In gara uno sfortuna per Ferrando, costretto a fermarsi già nel giro di ricognizione. A difendere i colori dell'Alex Caffi Motorsport sono quindi rimasti Garcia e Miura, con il pilota messicano che ha realizzato un'ottima prestazione ed ha chiuso al quinto posto in Junior e quindicesimo assoluto. Miura dal canto suo ha sfruttato appieno i 18 giri di gara, rimontando una posizione e artigliando il terzo posto in

Challenger Trophy.
In gara due Ferrando ha potuto tradurre in pista la sua determinazione a riscattare lo zero del sabato. Il pilota francese ha dimostrato grande padronanza al volante della imponente Ford Mustang #27 ed ha tagliato il traguardo al nono posto assoluto, quarto in Junior Trophy a soli 3.7 secondi dal podio. Altra prestazione degna di nota per Miura, che ha chiuso al diciassettesimo assoluto e nuovamente sul podio in Challenger Trophy, questa volta con un bel secondo posto. Garcia ha invece faticato a trovare il suo ritmo specie nelle fasi concitate di bagarre ed ha tagliato il traguardo al diciannovesimo assoluto e ottavo di Junior Trophy. ELITE 2 Subito in palla Pierluigi Veronesi che perfettamente a suo agio sulla Ford Mustang #27 si è messo in luce fin dalle qualifiche con un ottimo nono tempo in sessione che gli ha permesso di giocare le sue carte nell'infuocata Superpole, dove l'italiano ha chiuso al settimo posto in 1'43.607. Positiva prestazione di Vartiainen che con il quattordicesimo crono (1'43.340) ha mancato l'accesso in Superpole per meno di mezzo secondo. Il giovane Krasonis ha chiuso la prima qualifica dell'anno in 1'44.500 al ventunesimo posto.
Gara uno consistente per Veronesi che nonostante l'influenza ha saputo concretizzare una prestazione di valore nelle zone alte della classifica ed ha chiuso al settimo posto finale. Bene anche Krasonis, capace di recuperare nella gara di debutto ben otto posizioni fino al tredicesimo posto finale. Contatto invece tra Vartiainen e la Chevrolet Camaro #77 di Hemborg al settimo giro che ha costretto il portacolori dell'Alex Caffi Motorsport al ritiro.
In gara due un'altra bella prova di Veronesi che ha confermato il valore messo in pista al sabato con un ottavo posto che gli ha permesso di conquistare altri punti in ottica campionato. Ancora muscolosa la prestazione di Krasonis, che ha migliorato il proprio parziale e ha portato la Ford Mustang #1 al sesto posto

tra i Rookie e all'undicesimo assoluto. Sfortuna per Vartiainen, coinvolto suo malgrado nella carambola del primo giro. Il pilota finlandese si è dovuto ritirare prima di scoprire le sue carte.

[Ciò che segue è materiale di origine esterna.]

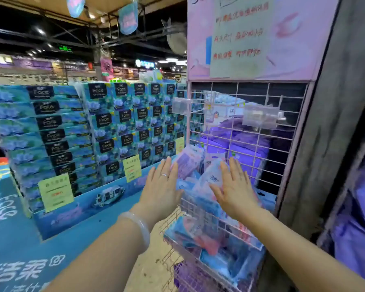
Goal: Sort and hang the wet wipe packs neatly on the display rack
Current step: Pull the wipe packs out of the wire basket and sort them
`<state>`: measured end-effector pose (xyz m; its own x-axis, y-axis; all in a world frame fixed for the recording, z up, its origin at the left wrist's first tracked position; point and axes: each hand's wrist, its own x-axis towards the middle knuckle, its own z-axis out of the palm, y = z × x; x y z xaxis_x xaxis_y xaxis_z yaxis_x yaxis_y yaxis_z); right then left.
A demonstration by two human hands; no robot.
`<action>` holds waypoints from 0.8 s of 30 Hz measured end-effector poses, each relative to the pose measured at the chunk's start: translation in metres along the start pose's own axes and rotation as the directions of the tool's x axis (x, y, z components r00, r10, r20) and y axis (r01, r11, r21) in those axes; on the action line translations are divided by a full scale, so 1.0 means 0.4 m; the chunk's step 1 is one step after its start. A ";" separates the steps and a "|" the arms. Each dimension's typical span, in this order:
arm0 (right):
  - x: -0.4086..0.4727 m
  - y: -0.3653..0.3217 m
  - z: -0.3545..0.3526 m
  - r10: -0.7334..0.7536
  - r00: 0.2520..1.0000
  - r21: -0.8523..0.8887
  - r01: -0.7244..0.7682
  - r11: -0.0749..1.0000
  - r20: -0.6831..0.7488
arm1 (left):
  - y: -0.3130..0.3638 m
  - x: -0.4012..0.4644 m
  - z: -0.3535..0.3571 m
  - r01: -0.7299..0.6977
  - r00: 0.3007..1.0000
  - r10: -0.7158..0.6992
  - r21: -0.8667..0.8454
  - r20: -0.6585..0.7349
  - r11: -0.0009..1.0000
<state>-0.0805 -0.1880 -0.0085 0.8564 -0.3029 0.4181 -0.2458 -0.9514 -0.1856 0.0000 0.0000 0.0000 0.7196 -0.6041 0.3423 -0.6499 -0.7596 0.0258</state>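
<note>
Stacks of blue tissue packs (pixel 89 131) marked "Face" fill the left side of a shop floor, piled on a blue printed base (pixel 51 245) with yellow price cards (pixel 55 194) fixed to their fronts. Just right of the stacks, a person's left hand (pixel 161 187) reaches forward with fingers straight and close together, palm toward the hanging goods, a ring (pixel 164 175) on one finger and a pale bangle (pixel 138 229) on the wrist. The hand's fingertips sit beside a purple wet wipe pack (pixel 187 163); whether they touch it cannot be told through the blur. Right of that, the right hand (pixel 233 189) is spread flat, fingers straight and slightly parted, laid against a white-and-blue wet wipe pack (pixel 212 178) that hangs in front of the pink wire display rack (pixel 247 131). Neither hand grips anything. Near and below the hands, more blue and pink packs (pixel 211 239) crowd the rack's lower hooks, overlapping and tilted. Far up on the grid, two clear plastic label holders (pixel 259 118) stick out on bare hooks, and purple packages (pixel 249 148) show through the wire behind. Above the grid, a pink header board (pixel 293 39) carries a paper notice (pixel 240 34) with red handwriting. A grey pillar (pixel 333 123) stands at the far right.
</note>
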 end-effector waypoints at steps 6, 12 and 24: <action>0.094 0.013 0.107 0.295 0.955 0.020 -0.294 0.956 -0.042 | -0.120 0.226 0.120 -0.165 0.985 0.168 -0.072 0.040 0.984; 0.130 -0.039 0.140 0.575 0.818 0.211 -0.559 0.802 -0.017 | -0.222 0.368 0.162 -0.245 0.948 0.298 -0.345 0.111 0.906; 0.188 -0.043 0.100 0.791 0.612 0.628 -0.621 0.469 0.013 | -0.209 0.455 0.213 -0.176 0.972 0.234 -0.642 0.006 0.747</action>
<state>0.0063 -0.1920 -0.0092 0.3356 -0.9370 0.0970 -0.3620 -0.2233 -0.9050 0.2060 -0.0669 -0.0199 0.5489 -0.7667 0.3330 -0.7685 -0.3062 0.5617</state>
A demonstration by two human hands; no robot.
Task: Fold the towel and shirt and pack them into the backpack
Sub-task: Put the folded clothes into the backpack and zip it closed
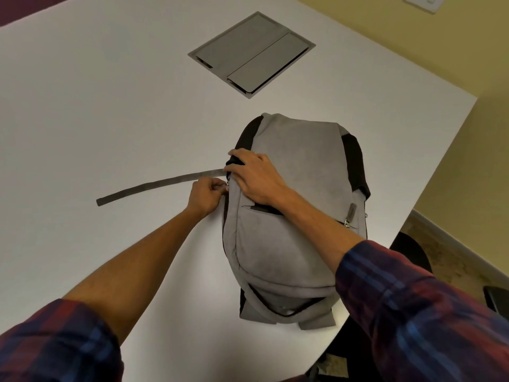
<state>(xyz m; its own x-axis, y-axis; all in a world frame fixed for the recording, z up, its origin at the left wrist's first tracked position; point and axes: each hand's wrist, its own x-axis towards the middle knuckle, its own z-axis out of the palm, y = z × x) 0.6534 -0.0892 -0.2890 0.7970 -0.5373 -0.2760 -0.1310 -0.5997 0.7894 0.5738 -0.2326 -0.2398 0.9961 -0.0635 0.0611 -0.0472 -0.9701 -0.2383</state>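
Note:
A grey backpack (294, 166) with black side panels lies flat on the white table (82, 106), its handle end nearest me. My left hand (206, 195) pinches the zipper pull at the bag's left edge. My right hand (256, 179) rests on top of the bag with its fingers curled over that same left edge, pressing the fabric down. A grey strap (154, 186) runs from the bag out to the left across the table. No towel or shirt shows anywhere in view.
A grey cable hatch (252, 52) is set flush in the table beyond the bag. The table's right edge runs close past the backpack, with a black chair (410, 252) and carpet below it. A yellow wall stands to the right.

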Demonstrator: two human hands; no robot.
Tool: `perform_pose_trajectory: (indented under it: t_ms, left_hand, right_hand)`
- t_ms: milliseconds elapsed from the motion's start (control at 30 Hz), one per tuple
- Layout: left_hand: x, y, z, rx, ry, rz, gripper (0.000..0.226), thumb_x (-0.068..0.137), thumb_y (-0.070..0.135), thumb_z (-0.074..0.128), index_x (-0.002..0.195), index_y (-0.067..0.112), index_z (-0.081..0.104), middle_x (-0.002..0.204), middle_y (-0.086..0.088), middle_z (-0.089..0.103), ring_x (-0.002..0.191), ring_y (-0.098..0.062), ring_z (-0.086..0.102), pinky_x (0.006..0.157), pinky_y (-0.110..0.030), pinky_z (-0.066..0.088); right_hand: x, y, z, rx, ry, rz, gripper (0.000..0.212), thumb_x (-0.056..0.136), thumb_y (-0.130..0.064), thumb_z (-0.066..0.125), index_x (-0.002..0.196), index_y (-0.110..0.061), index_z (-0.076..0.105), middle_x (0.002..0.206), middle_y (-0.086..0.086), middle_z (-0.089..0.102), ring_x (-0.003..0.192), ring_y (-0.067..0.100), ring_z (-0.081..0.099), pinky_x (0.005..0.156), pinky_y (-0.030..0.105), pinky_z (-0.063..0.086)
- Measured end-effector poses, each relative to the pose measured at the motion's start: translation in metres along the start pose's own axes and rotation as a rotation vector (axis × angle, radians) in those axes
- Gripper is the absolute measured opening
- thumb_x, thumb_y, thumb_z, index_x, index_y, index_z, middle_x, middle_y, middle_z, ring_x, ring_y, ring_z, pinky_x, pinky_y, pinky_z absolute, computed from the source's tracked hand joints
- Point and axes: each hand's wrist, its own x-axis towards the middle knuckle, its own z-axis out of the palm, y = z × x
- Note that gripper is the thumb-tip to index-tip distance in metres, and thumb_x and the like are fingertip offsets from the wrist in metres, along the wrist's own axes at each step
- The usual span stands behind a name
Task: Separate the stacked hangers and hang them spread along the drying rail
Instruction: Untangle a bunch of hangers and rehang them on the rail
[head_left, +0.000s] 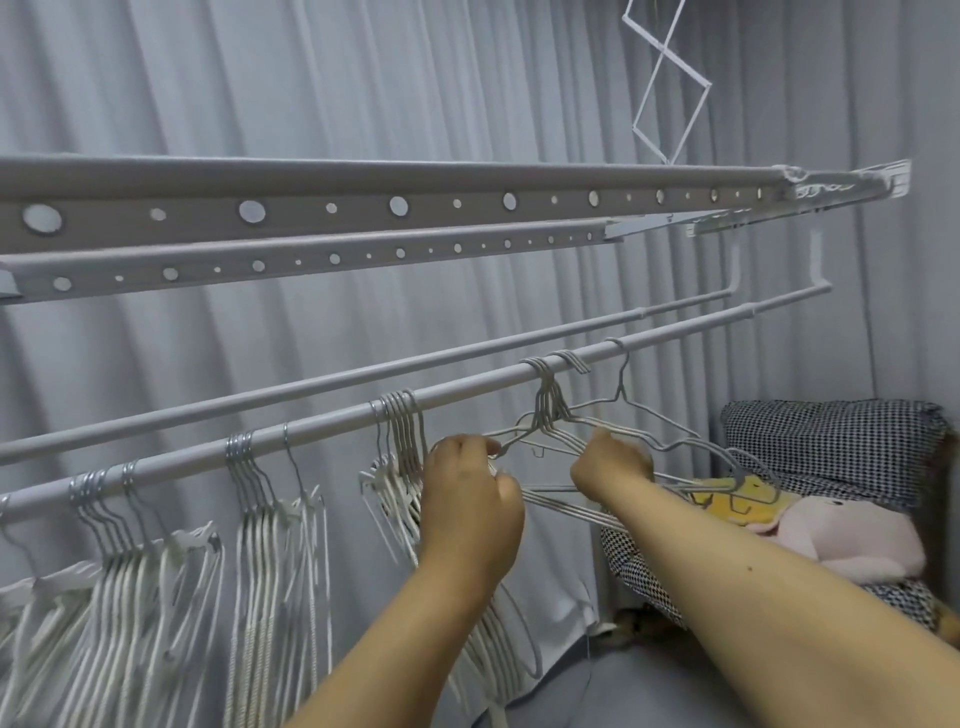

Alex Caffi – Team Manager:
“Abbiamo raccolto meno di quello che abbiamo meritato, ma nel complesso è stato un weekend con alcuni aspetti positivi che dimostrano che il potenziale c'è. Sicuramente abbiamo pagato dazio con la sfortuna, ma i contatti in queste gare, specie con griglie di partenza che sfiorano le trenta vetture, sono all'ordine del giorno, quindi non dobbiamo recriminare più del dovuto. Ci concentreremo già da subito sul prossimo appuntamento dove cercheremo di portare a casa un risultato più corrispondente al nostro valore”.